Un’auto in che attraversa la campagna spoglia e gelida. Una nave in un mare grigio e le onde che si esauriscono sulla sabbia di un litorale deserto. Sono alcune delle immagini con cui il cineasta francese Stéphan Brizé apre Hors-saison, film che segna suo il ritorno al dramma sentimentale dopo essersi dedicato nei suoi ultimi lavori alla rappresentazione delle lotte operaie odierne.

Brizé ripone l’ascia e placa lo spirito incandescente che ardeva in film come In guerra o Un altro mondo, per delineare sin dalle prime battute un clima mite e intriso di malinconia, in cui un noto attore (Guillaume Canet) raggiunge una piccola città costiera per fuggire alle pressioni della sua quotidianità. Una vacanza “fuori stagione” che denota non tanto la convenzionale ricerca dello svago che anima le località turistiche, ma la necessità di trovare un angolo di pace in cui potersi immergere in sé stessi e porsi a distanza di sicurezza da paure e fallimenti.

Il soggiorno si rivela essere però anche un viaggio nel passato, in seguito al casuale incontro con l’ex compagna (Alba Rohrwacher) che porta al dissotterramento di traumi insabbiati da tempo, ma anche di emozioni persistenti e taciute. È infatti il silenzio la figura monolitica che troneggia su gran parte delle sequenze, talvolta sfumato nel placido accompagnamento della colonna sonora, altre cadenzato da dialoghi flebili, appena sussurrati, e pregni di intensità.

Brizé utilizza il silenzio come fosse l’unico strumento in grado di esprimere sensazioni altrimenti impossibili da percepire. Concentrandosi sui gesti impacciati e sulle espressioni in risposta a domande lasciate in sospeso, le parole taciute trovano la capacità di comunicare ciò che non viene detto ma che risulta immediatamente percepibile sotto al delicato strato epidermico dei fotogrammi. Sono quindi gli attimi di attesa, di trepidazione per la speranza di un contatto o di uno sguardo, ad animare un film che lacrima di rimpianto ma senza mai esondare dall’argine della tenerezza per trasformarsi in tragedia.

Hors-saison è una dolce ballata che contempla l’importanza del sapersi ritrovare, la vitale capacità di che spinge a confrontarsi con il passato per non dimenticare chi si è stati e quindi rendersi conto di chi si è nel presente. A tale scopo, Brizé si pone ad una distanza ravvicinata rispetto ai suoi personaggi, ne intercetta i particolari, si sofferma su azioni all’apparenza superflue per rivelarne il carattere e portare alla luce intenzioni e volontà a tratti discordanti.
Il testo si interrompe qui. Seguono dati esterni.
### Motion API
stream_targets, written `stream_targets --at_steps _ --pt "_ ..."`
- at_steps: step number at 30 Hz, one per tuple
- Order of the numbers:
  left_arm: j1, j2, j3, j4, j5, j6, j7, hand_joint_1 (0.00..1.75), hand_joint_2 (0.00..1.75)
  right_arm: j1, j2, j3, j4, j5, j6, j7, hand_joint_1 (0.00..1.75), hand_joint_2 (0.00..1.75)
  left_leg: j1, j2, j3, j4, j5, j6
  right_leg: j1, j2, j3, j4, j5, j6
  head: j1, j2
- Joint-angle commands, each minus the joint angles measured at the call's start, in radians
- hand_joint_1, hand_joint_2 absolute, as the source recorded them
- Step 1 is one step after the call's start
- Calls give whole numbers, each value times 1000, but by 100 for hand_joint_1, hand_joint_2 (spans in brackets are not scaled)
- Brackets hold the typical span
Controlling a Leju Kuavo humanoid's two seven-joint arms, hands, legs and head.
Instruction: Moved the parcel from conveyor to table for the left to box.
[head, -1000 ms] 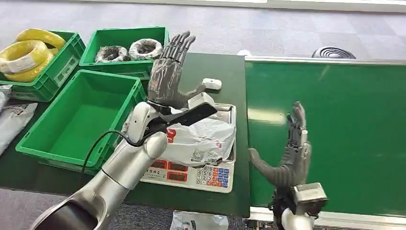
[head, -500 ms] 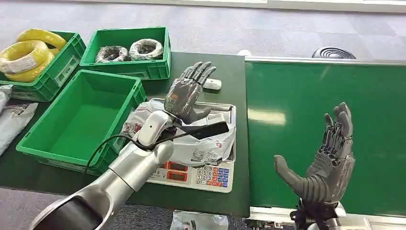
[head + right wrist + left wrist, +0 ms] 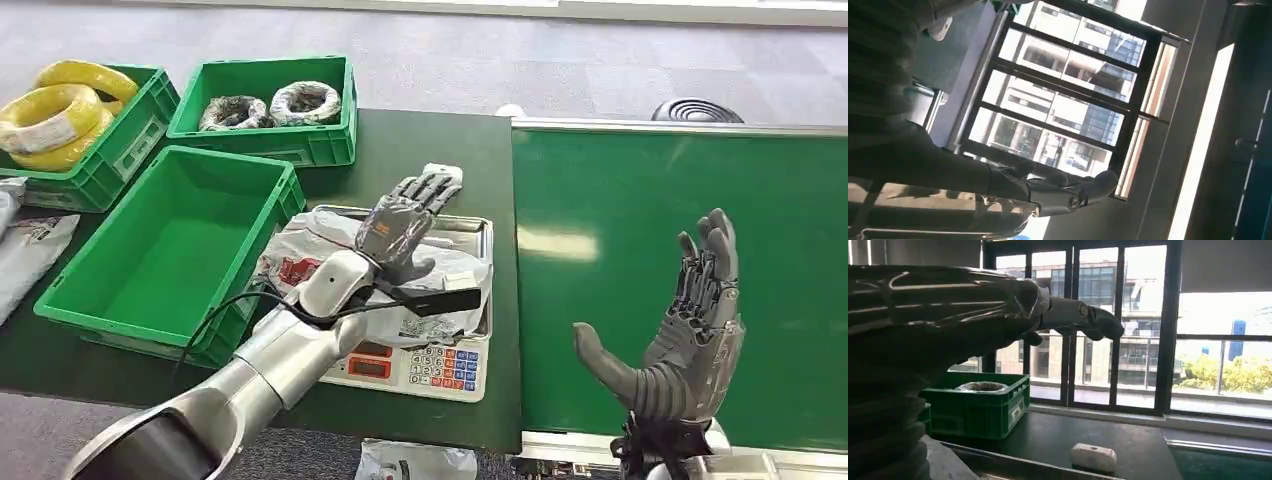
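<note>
The parcel (image 3: 420, 285), a crumpled white plastic mailer with red print, lies on the steel tray of the weighing scale (image 3: 478, 240), which sits on the dark green table (image 3: 470, 150) right beside the conveyor (image 3: 680, 230). The left hand (image 3: 400, 222) hovers over the parcel, palm down, fingers stretched out and spread, gripping nothing; whether its underside touches the bag, I cannot tell. In the left wrist view that hand (image 3: 1013, 300) reaches out flat above the table, with a small white device (image 3: 1093, 457) lying just past the scale's tray. Over on the other side, the right hand (image 3: 680, 345) stands upright above the green belt, fingers up and apart, thumb out to the side, holding nothing. The right wrist view has the hand (image 3: 1013, 185) against tall windows. To the left of the scale sits a large green crate (image 3: 160, 250). Behind it, a second crate (image 3: 262, 100) carries two coiled bundles, and a third crate (image 3: 85, 130) holds yellow cable coils (image 3: 50, 110). A grey bag (image 3: 25, 255) lies at the table's far left edge.
</note>
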Motion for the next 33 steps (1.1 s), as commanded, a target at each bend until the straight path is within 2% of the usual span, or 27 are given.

Il risultato è inevitabilmente un’esperienza filmica stratificata, in cui stati emotivi differenti si sovrappongono per dimostrarsi affatto inconciliabili fra loro. Un’opera in grado di suscitare un greve senso di vuoto, come lo si può provare passeggiando su una spiaggia deserta in pieno inverno, ma anche un’inebriante scossa ricostituente come una sferzata di vento gelido, carico di umidità e salsedine.

Hors-saison è un film il cui fascino non si esaurisce nelle immagini, ma diviene materia percepibile che si sedimenta con grazia senza arrivare ad appesantire. Tecnicamente rigoroso e calibrato, l’ultimo lavoro di Brizé percorre la via della semplicità per insinuarsi nel profondo e rivelare verità articolate. Uno scorcio malinconico e al contempo premuroso nell’infondere un senso di calore, come un raggio di sole che in pieno inverno riesce ad aprirsi un varco nella coltre di nubi per baciare la terra.